The Owl House is far from the only cartoon to fall victim to the changing priorities of cable in the age of streaming. OK K.O.! Let’s Be Heroes, created by Steven Universe producer Ian Jones-Quartey, was originally intended to headline Cartoon Network’s section on the then in-the-works HBO Max streaming service, a plan that fell apart due to the Trump administration’s attempts to block the AT&T-Warner Bros. merger. Similar to the situation The Owl House now finds itself in, OK K.O. Season 3 was cut down from a planned 40 quarter-hour episodes to only 20 in 2018, two years before HBO Max would finally launch.

While Ian Jones-Quartey has been open about how the shifting demands of TV and streaming specifically affected his show, he’s also said, “I wasn’t the only casualty of that.” Many speculate that the series Infinity Train struggled similarly; Owen Dennis planned eight story arcs for his anthology series—two aired on Cartoon Network, followed by two more on HBO Max, but the script for a “Book 5” movie was rejected due to focusing on adult characters. Infinity Train was one of HBO Max’s most popular series in 2020, but it seems the show was already doomed by Cartoon Network’s focus shifting away from older-skewing programming.
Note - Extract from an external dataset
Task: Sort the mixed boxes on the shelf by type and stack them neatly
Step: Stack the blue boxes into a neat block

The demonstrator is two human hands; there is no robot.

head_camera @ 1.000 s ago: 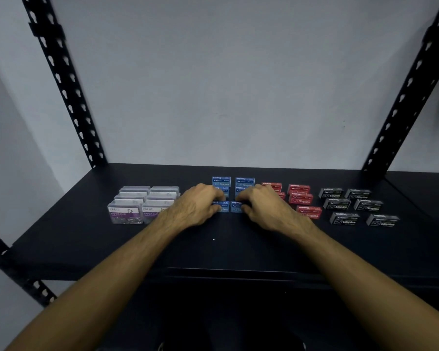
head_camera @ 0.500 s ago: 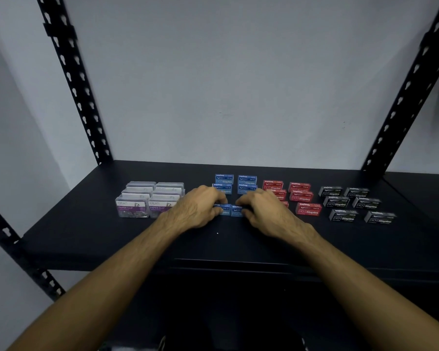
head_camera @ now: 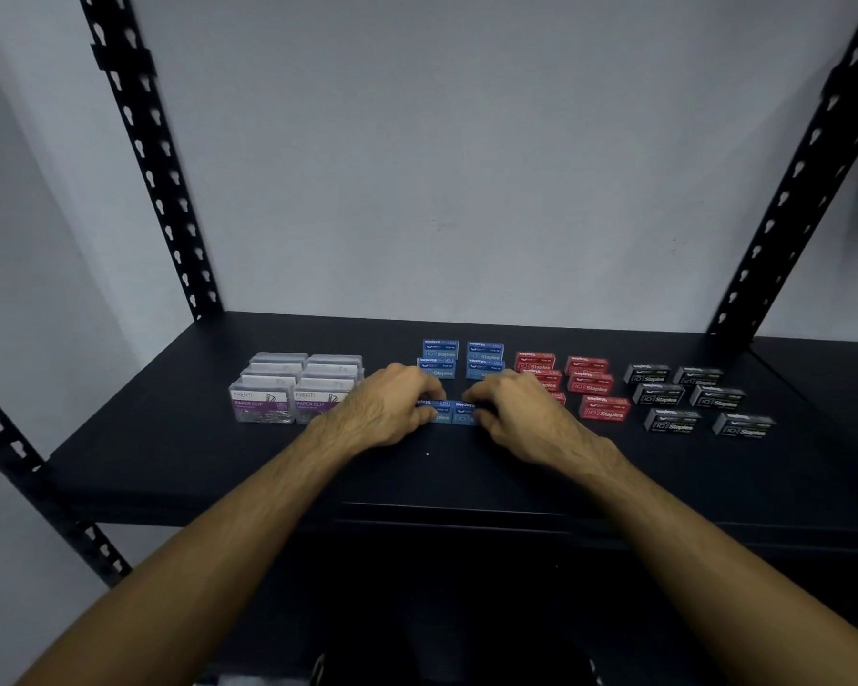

Despite all of these high-profile cancellations, animation is booming in the streaming world. Netflix has become a particularly expansive home for serialized teen-oriented cartoons like Voltron: Legendary Defender and She-Ra and the Princesses of Power, as well as animated spinoffs for live-action shows like The Witcher. Anime is more popular than ever, thanks to both anime-focused streaming services like Crunchyroll and a wide library on Hulu and elsewhere, not to mention the growing original line-ups on Disney+ and HBO Max that provide plenty of options for animation fans of all ages. Still, it’s unfortunate that great series like The Owl House, OK K.O., and Infinity Train got lost in the transitory shuffle—if they can’t be revived, we can at least hope their creators will find a new home on more welcoming platforms that understand animation can be for everyone.